Vor der Morgenröte
Spielfilm, DE/FR/AT 2016, Farbe, 106 min., OmdU
Diagonale 2017
Regie: Maria Schrader
Buch: Maria Schrader, Jan Schomburg
Darsteller:innen: Josef Hader, Barbara Sukowa, Aenne Schwarz, Matthias Brandt, Charly Hübner, André Szymanski u. a.
Kamera: Wolfgang Thaler
Schnitt: Hansjörg Weissbrich
Originalton: Philippe Garnier
Musik: Tobias Wagner
Sounddesign: Bruno Tarrière
Szenenbild: Silke Fischer
Kostüm: Jürgen Döring
Produzent:innen: Stefan Arndt, Uwe Schott, Pierre-Olivier Bardet, Danny Krausz, Kurt Stocker, Denis Poncet
Produktion: Dor Film
Koproduktion: X Filme Creative Pool, Idéale Audience, Maha Productions
Josef Hader Double-Feature:
Vor der Morgenröte und Wilde Maus um € 15
In ihrem Film Vor der Morgenröte beleuchtet die deutsche Schauspielerin und Regisseurin Maria Schrader die letzten sechs Jahre im Leben von Stefan Zweig. In ihrer erst zweiten Regiearbeit gelingt ihr dabei eine bemerkenswerte Annäherung an den Schriftsteller und an den Menschen sowie an die Frage nach der Rolle des Künstlers in Zeiten des Kriegs.
Schief und laut und voller Inbrunst spielt eine Blaskapelle die gerade noch so erkennbare Melodie von „An der schönen blauen Donau“. Nicht auf einem Dorfkirtag irgendwo in Österreich, sondern in einem kleinen brasilianischen Kaff in der tropischen Hitze Bahias.
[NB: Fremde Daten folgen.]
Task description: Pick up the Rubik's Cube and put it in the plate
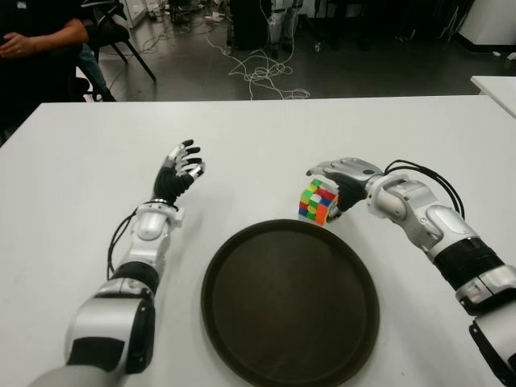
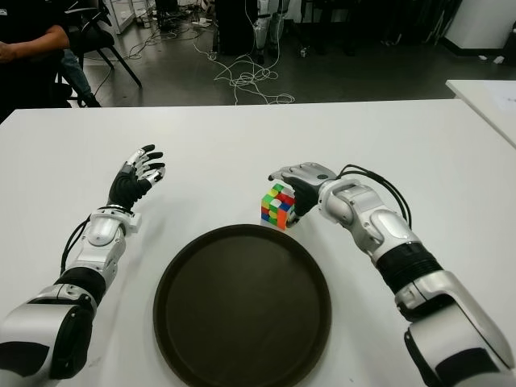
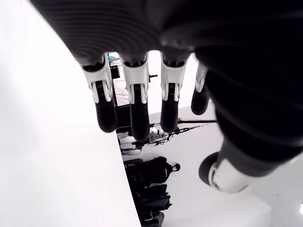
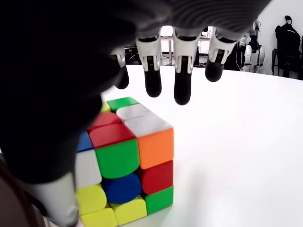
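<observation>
The right hand arches over the Rubik's Cube, fingers extended and nothing grasped yet. The cube sits on the counter just beyond the plate rim. Close thumb and fingers on opposite faces before lifting. The left hand shows relaxed and empty, left of the plate.

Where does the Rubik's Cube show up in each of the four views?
Left eye view: Rubik's Cube centre-right, just beyond the plate rim, under the right hand.
Right eye view: centre, same spot.
Left wrist view: not in it.
Right wrist view: lower left, close up, below the fingers.
Shared landmark: the plate.
</observation>
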Controlling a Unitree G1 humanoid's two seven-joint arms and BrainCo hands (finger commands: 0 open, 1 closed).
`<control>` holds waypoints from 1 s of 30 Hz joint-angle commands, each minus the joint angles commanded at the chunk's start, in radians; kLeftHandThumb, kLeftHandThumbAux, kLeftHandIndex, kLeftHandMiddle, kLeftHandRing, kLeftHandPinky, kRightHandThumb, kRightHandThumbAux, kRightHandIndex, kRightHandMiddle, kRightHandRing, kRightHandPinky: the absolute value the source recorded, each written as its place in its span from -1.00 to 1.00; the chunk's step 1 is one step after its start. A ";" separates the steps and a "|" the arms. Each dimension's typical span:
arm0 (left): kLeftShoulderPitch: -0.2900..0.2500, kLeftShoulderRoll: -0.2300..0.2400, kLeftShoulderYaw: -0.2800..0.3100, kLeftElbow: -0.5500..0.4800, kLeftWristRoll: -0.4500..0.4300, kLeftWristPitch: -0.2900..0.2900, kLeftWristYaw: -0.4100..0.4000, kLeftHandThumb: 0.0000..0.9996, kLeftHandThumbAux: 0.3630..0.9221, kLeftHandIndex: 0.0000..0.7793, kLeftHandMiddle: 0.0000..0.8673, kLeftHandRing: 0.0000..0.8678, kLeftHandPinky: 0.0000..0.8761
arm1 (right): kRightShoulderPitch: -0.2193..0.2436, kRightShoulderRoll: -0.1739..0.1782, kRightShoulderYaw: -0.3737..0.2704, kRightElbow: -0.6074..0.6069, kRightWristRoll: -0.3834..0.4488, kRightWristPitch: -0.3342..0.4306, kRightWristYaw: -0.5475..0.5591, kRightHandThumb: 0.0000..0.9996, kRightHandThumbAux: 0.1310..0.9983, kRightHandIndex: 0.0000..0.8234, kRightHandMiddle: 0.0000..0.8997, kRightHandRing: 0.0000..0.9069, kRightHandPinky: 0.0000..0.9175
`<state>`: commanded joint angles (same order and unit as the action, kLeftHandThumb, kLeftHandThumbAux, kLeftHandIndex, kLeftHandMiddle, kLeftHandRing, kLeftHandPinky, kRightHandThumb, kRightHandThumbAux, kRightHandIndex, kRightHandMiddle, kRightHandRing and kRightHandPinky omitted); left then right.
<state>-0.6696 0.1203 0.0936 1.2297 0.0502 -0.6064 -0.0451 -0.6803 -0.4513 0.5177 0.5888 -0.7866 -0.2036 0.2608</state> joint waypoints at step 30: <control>0.002 -0.004 0.004 -0.002 -0.005 0.009 -0.003 -0.66 0.30 -0.67 -0.56 -0.53 -0.52 | -0.022 0.016 -0.005 0.106 0.019 -0.063 -0.037 -1.00 0.64 -0.56 -0.49 -0.48 -0.52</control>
<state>-0.6676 0.1164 0.0971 1.2277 0.0447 -0.5974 -0.0479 -0.7024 -0.4349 0.5124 0.6951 -0.7680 -0.2670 0.2238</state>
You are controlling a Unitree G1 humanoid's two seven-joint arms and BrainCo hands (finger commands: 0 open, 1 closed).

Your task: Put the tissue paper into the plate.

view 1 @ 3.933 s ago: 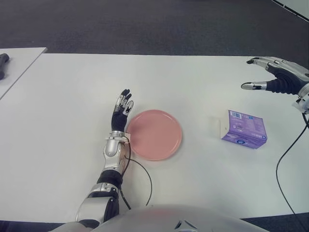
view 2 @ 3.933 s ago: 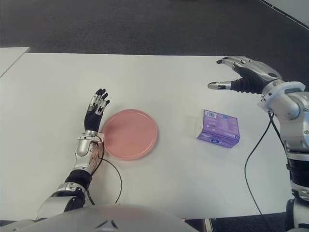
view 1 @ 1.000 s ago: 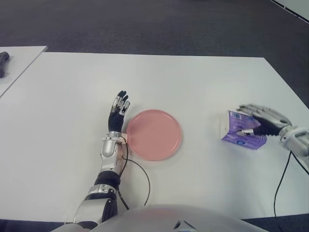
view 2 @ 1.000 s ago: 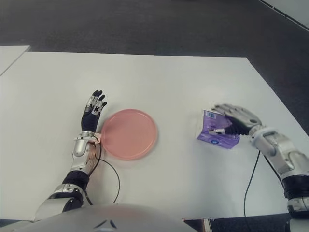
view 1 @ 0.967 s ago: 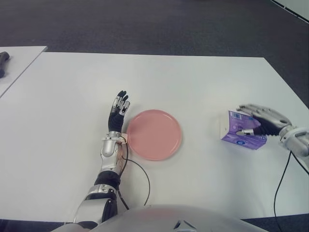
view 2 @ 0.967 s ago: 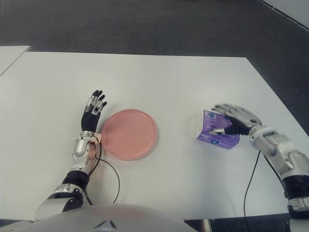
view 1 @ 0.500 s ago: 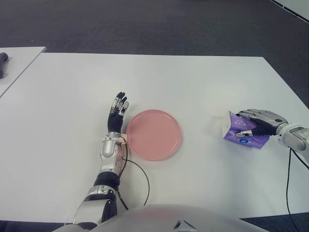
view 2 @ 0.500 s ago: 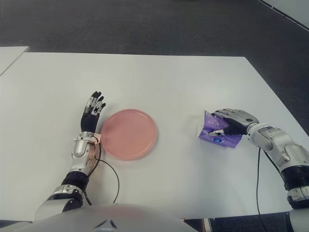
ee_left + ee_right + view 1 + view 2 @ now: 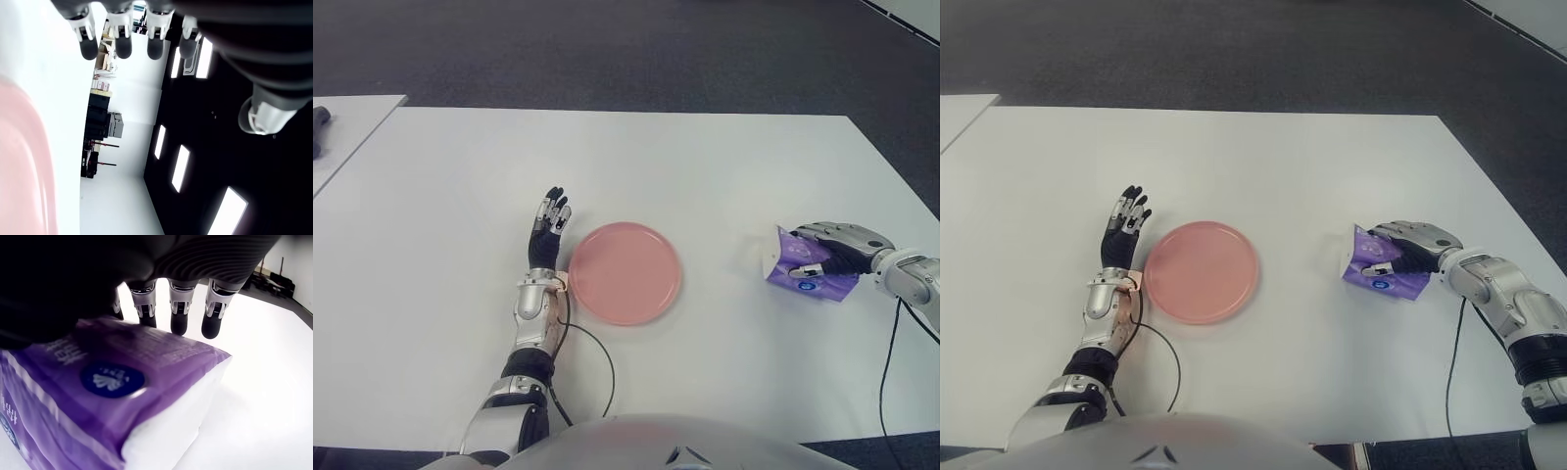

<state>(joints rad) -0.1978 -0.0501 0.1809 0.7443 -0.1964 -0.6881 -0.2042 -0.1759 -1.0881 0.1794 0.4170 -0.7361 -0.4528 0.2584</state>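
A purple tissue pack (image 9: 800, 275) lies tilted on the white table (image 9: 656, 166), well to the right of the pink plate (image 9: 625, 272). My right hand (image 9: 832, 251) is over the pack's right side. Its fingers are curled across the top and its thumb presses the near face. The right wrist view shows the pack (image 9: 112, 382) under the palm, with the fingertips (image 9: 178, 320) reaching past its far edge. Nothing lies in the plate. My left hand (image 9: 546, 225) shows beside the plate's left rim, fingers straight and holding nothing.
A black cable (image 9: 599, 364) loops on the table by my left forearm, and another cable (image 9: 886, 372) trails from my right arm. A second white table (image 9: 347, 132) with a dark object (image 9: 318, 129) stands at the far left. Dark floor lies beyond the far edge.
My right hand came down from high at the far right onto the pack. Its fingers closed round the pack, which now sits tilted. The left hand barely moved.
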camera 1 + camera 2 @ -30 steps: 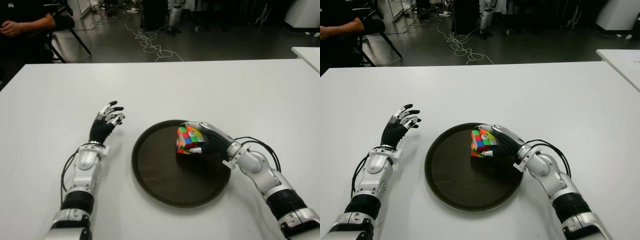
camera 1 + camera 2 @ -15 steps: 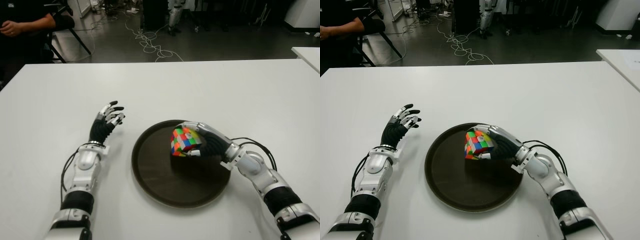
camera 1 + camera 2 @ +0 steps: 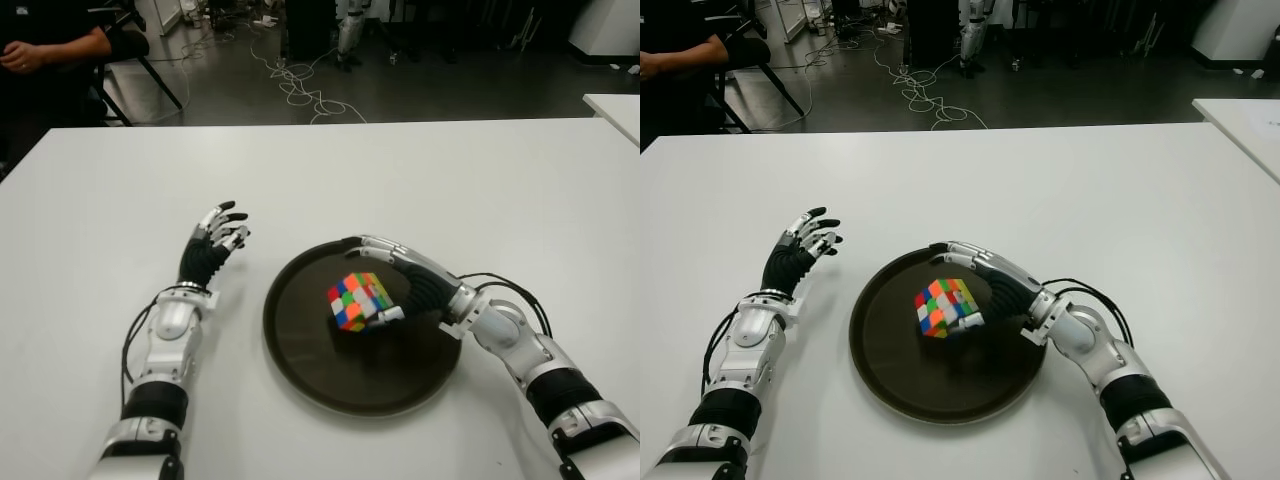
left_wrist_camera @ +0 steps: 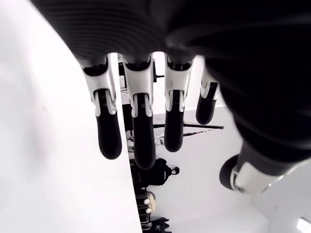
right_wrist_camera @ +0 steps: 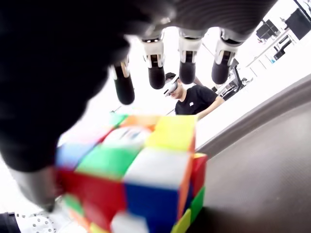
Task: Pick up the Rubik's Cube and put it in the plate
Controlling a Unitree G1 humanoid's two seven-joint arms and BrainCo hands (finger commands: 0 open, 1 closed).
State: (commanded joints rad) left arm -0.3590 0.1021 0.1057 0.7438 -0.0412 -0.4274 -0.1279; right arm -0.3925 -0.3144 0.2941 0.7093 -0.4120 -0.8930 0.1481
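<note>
The Rubik's Cube (image 3: 357, 300) sits tilted on the dark round plate (image 3: 305, 360), a little left of the plate's middle. My right hand (image 3: 405, 278) reaches over the plate's right rim, open. Its long fingers (image 3: 372, 244) stretch out past the cube's far side without closing on it, and the thumb (image 3: 392, 314) lies close against the cube's near right corner. The right wrist view shows the cube (image 5: 141, 170) close up with the fingertips (image 5: 187, 73) held apart from it. My left hand (image 3: 213, 245) shows open beside the plate's left side, holding nothing.
The white table (image 3: 450, 180) spreads wide around the plate. A seated person (image 3: 50, 40) is beyond the far left corner. Cables (image 3: 300, 85) lie on the floor behind. Another white table's corner (image 3: 615, 108) shows at the far right.
My right hand carried the cube leftward over the plate, lowered it and opened its fingers off it. The cube now rests on the plate. The left hand has not moved.
</note>
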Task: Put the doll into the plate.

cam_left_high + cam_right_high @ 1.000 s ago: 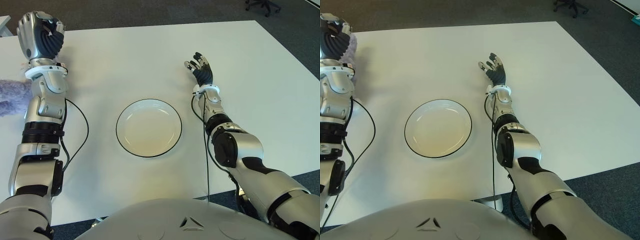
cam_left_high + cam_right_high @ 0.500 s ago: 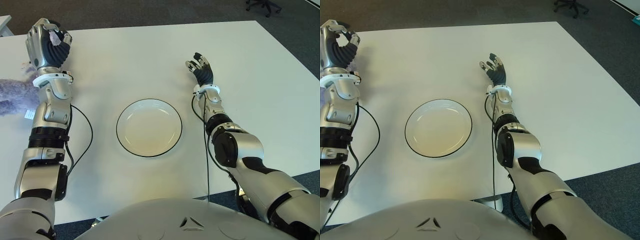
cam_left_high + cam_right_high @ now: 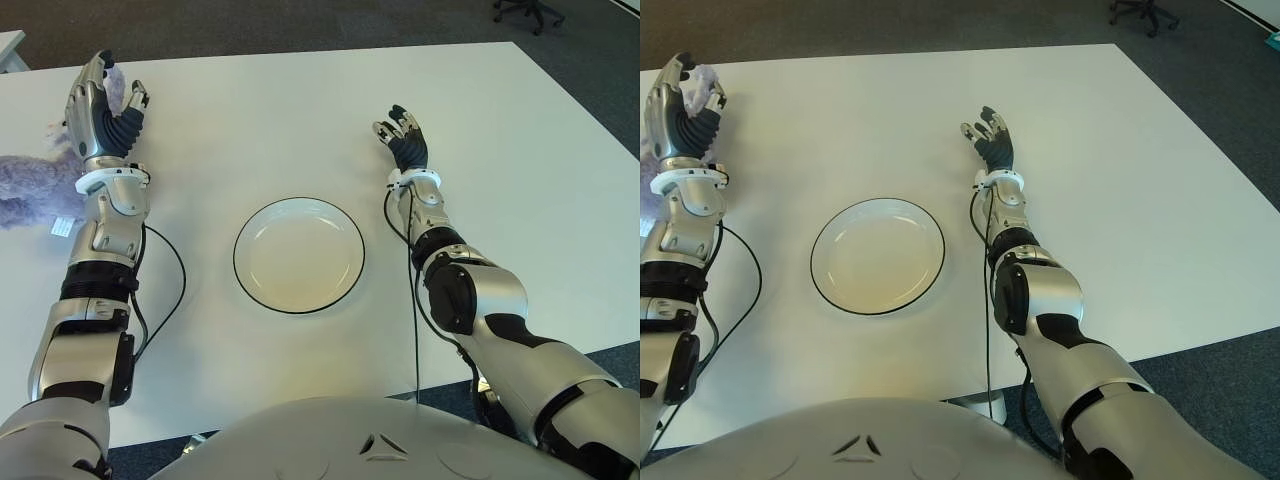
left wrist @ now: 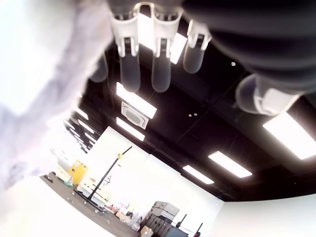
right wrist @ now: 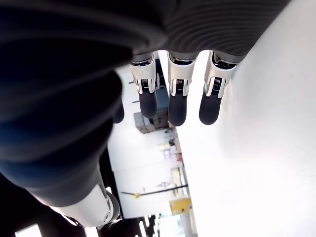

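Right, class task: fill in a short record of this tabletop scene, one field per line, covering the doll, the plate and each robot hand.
doll: purple plush, at the table's left edge, outside the plate
plate: white with dark rim, mid-table, nothing in it
left hand: fingers open, raised beside the doll, not grasping it
right hand: open, holds nothing, right of the plate
task status: doll not yet picked up

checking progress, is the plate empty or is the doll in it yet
Empty. The plate shows only its bare white inside; the purple doll lies at the table's left edge beside the left hand.
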Action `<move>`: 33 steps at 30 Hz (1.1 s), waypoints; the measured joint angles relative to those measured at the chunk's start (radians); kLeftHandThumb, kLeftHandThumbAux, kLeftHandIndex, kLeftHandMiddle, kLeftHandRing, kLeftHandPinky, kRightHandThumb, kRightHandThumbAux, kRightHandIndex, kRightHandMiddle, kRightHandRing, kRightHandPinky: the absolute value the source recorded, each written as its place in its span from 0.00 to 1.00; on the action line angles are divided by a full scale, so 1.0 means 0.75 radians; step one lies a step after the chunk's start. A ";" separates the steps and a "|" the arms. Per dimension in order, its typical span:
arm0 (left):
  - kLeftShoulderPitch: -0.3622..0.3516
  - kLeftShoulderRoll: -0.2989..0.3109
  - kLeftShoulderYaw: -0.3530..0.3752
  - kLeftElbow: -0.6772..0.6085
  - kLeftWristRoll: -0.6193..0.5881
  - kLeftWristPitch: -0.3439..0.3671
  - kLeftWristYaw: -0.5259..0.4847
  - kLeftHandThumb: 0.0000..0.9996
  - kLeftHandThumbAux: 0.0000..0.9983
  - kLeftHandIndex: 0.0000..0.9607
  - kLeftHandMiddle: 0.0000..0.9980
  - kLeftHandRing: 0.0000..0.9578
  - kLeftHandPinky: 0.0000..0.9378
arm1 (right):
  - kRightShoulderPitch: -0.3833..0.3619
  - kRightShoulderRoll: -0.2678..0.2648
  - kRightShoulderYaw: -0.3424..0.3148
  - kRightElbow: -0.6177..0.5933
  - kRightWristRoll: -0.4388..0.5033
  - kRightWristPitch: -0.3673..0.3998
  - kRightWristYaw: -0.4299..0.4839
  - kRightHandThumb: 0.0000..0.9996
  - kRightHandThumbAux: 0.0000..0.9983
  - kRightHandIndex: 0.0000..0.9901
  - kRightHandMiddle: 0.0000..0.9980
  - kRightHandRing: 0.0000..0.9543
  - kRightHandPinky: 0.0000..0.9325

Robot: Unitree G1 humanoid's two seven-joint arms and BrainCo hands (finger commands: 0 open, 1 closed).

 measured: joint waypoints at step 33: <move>0.062 -0.060 -0.019 0.168 -0.012 -0.116 0.139 0.47 0.29 0.06 0.07 0.06 0.06 | -0.001 -0.022 0.034 0.005 -0.022 0.009 -0.012 0.34 0.83 0.12 0.11 0.12 0.15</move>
Extra für den Schriftsteller Stefan Zweig hat der so breite wie kurze Provinzbürgermeister diesen Empfang organisiert.
Zweig (Josef Hader) stehen die Schweißperlen auf der Stirn und eine Träne im linken Auge. Die Situation ist absurd, das ganze Arrangement furchtbar schlecht, und Zweig ist froh und traurig zugleich, hier zu sein. Es ist das Jahr 1941, und Zweig befindet sich im Exil. Der Autor ist damals 59 Jahre alt, in Nord- und Südamerika wird er empfangen wie ein Staatsmann, aber in seiner deutschsprachigen Heimat darf er längst nicht mehr publizieren.
In ihrer zweiten Regiearbeit gelingt der deutschen Schauspielerin und Filmemacherin Maria Schrader Bemerkenswertes: die Annäherung an einen Künstler und an einen Menschen über biografische Rahmenbedingungen hinaus, präzis in seinem seelischen Kontext verortet.
Nach einem Drehbuch, das sie mit Jan Schomburg verfasst hat, greift Schrader jene innere Zerrissenheit auf, die ein erzwungenes Exil mit sich bringt. Soweit es aus Zweigs Briefen, seinen Reden und Werken, speziell aus seiner in Brasilien geschriebenen Autobiografie „Die Welt von gestern“ und durch Zeitzeugen erfasst werden kann, dringt sie in seine Befindlichkeit vor und verzichtet dabei auf kausale Folgerichtigkeit, auf die Aneinanderreihung erklärender Sequenzen in einer sinnstiftenden Dramaturgie. Auf die Figuren fokussiert, auch im buchstäblichen Sinne mit wenig tiefenscharfen Bildern durch die Kamera von Wolfgang Thaler, spiegelt ihre episodische Erzählstruktur von vier Kapiteln plus einem Prolog und einem Epilog elegant Zweigs eigene literarische Technik der historischen Miniatur wider, wie er sie etwa in „Sternstunden der Menschheit“ verwendete. Thalers Bilder sind geprägt von dokumentarischem Naturalismus, rhythmisch und effektiv austariert zwischen Nähe und Distanz. Schrader weiß das als Raum zu nutzen für alle Widersprüchlichkeiten, die sie nicht benennen will, die sich aber aus ihrem Blick auf Zweig ergeben.
Wie verhält sich ein Künstler im Krieg? Das ist eine der Fragen, mit der sich Schrader in diesem Film beschäftigt. Zweig hing an der Idee eines vereinten Europa ohne Grenzen, eines friedenstiftenden Kontinents. Diese Utopie zieht sich durch sein gesamtes Werk. Schrader greift diese Vorstellung beinahe als eine zum Scheitern verurteilte Liebesgeschichte auf.